And he cites the Nixon case, which again we've discussed before. In that case, the Supreme Court looks at these statutes, some of these statutes, that were cited by Garland in the appointment order, and says that at that time, the independent counsel who had been appointed by the attorney general, basically those statutes were sufficient to provide for that authority.

And Thomas basically says well the court didn't really deal with that case and the text of these statutes. He indicates that maybe it's dicta, and he says that because this prosecution is so consequential, we should at least be able to have some kind of more fulsome explanation of why these statutes authorized the special counsel's appointment.

Then he goes on to discuss this issue of the principal versus inferior officer issue, which has also been raised. There's this question of even if there is a statutory authorization for the creation of the special counsel's office under the Constitution as a general matter, principal officers must be nominated by the president and confirmed with the advice and consent of the Senate whereas inferior officers, the Congress can delegate or vest the Attorney General with a power to appoint inferior officers.

So there's this question about whether or not Special Counsel Smith was appropriately appointed because it all depends on whether or not he's a principal or inferior officer. If he's a principal officer, for example, then the appointment would not have been proper because he has not gone through the confirmation process. So all of that said, Justice Thomas writes this whole opinion on this issue. I think-

Benjamin Wittes: None of which was briefed before him in this case, correct?

Anna Bower: None of this which was briefed. But Ben, I think it really --- and I know that this is only one Supreme Court justice, and Thomas writing these lone concurring opinions in which he has a pet project.

Benjamin Wittes: He does that.

 

Anna Bower: He does that, but I think it is still consequential and matters as it relates to this pending decision before Judge Cannon for-

Benjamin Wittes: Oh, I think so. Just last week we were talking about will she, won't she, would she do that, it'd be crazy. There's an on point Supreme Court decision. There's these federal statutes. Come on, she's not going to do that. And then Justice Thomas writes a lone concurrence that says, “you go girl,” right?

Anna Bower: Exactly. And I think, and I even said in our morning meeting this morning that the more that I look at what happened last week, the more convinced I am that Judge Cannon really might dismiss these classified documents charges on the Appointments Clause challenge.

And I think that you can look at this concurring opinion as something that, in her mind, she might take as validation of the seriousness with which she is taking this argument, but also maybe as an invitation and a roadmap of sorts for her to actually dismiss the charges on that basis. It's an opinion by a sitting Supreme Court justice who is saying, I agree with you.
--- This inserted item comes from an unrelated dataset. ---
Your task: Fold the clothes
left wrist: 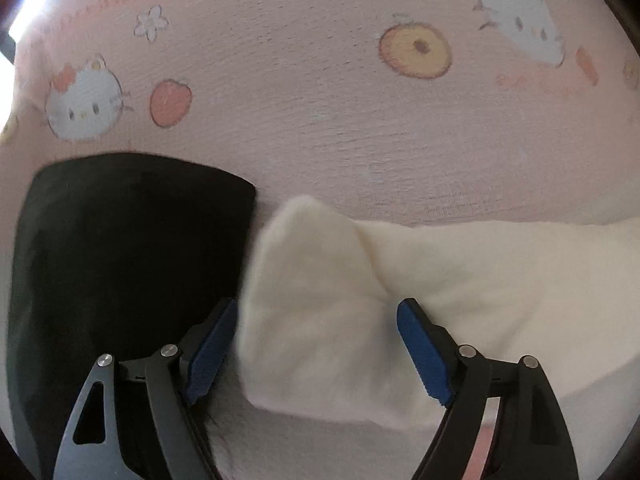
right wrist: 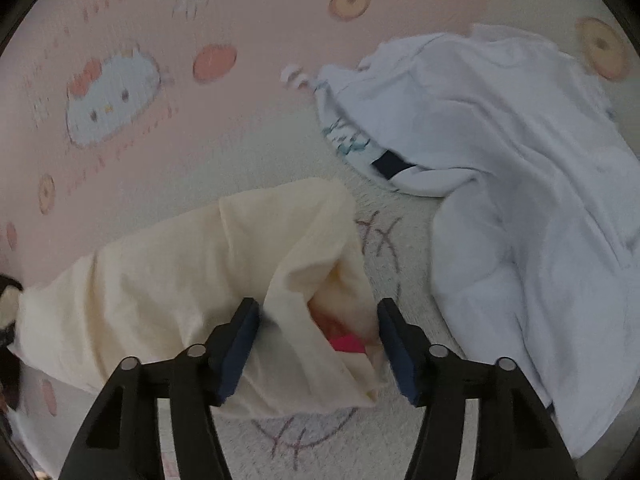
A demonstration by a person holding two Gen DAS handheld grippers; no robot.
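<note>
Surface: pink printed sheet (left wrist: 304, 128) fills both views, patterned with white cat faces wearing red bows, orange fruit, yellow rings and small flowers.
Writing: pink script at the upper left of the left wrist view, too blurred to read; teal lettering on the white garment in the right wrist view, also unreadable.
Cream garment (left wrist: 400, 300): lies crumpled across the lower half of both views; in the right wrist view (right wrist: 192, 272) its open end shows a bright pink patch inside.
Left gripper (left wrist: 316, 350): released, blue pads standing wide on either side of a raised cream corner, not pressing on it.
Right gripper (right wrist: 318, 346): jaws apart, straddling the cream garment's open end at lower centre; cloth lies between the pads, left pad at its edge, no squeeze visible.
Black item (left wrist: 128, 248): flat dark shape at lower left of the left wrist view, just beside the cream garment.
White garment (right wrist: 520, 200): rumpled heap at right of the right wrist view, apart from the cream one.
</note>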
And then the other consequential issue here, Ben, is what would happen when it goes up on appeal. We've talked before about the potential option that the special counsel has to, on appeal if Judge Cannon's decision is overturned, could seek reassignment of the case when it goes back to the trial court.

There is a process under Eleventh Circuit precedent for that procedure. I think, though (A) I think already it was very unlikely even without this concurring opinion that the 11th circuit, the first time that the special counsel goes up on appeal would reassign the case. But putting that aside, I think that this concurring opinion makes it even more unlikely that Judge Cannon would be reassigned because it makes it look like-

Benjamin Wittes: She's not being ridiculous anymore.

Anna Bower: Exactly, that she's not being outlandish, she's not being ridiculous. She's got the support of at least one of the nine most powerful judges in the country. So there's that. And the other thing that I want to say too in terms of whether or not this really gives her spurs her to dismiss on the basis of the Appointments Clause, I just want to point out the possible scenario that we could then have here, which is that not too long before the election. I don't know how long Judge Cannon's going to take to decide this issue, but it could very well be that not too long before a presidential election, she dismisses the charges against Trump. And there's not enough time for it to then go to the 11th circuit and the 11th circuit reverses.

And that would be a great gift to the Trump campaign because then for several weeks, maybe even several months, they have the ability to make it a talking point that, oh well these bogus charges were dismissed.

Benjamin Wittes: All right. Before we wrap up, I want to talk about what happens now, because that is totally unclear to me.

So Lee, let's start with you on this, because you're the defense lawyer among us. The Supreme Court remands for proceedings in the first instance in the district court, consistent with these principles nobody here can, from Roger to Quinta to Anna to Natalie to you, figure out what quite, what that looks like.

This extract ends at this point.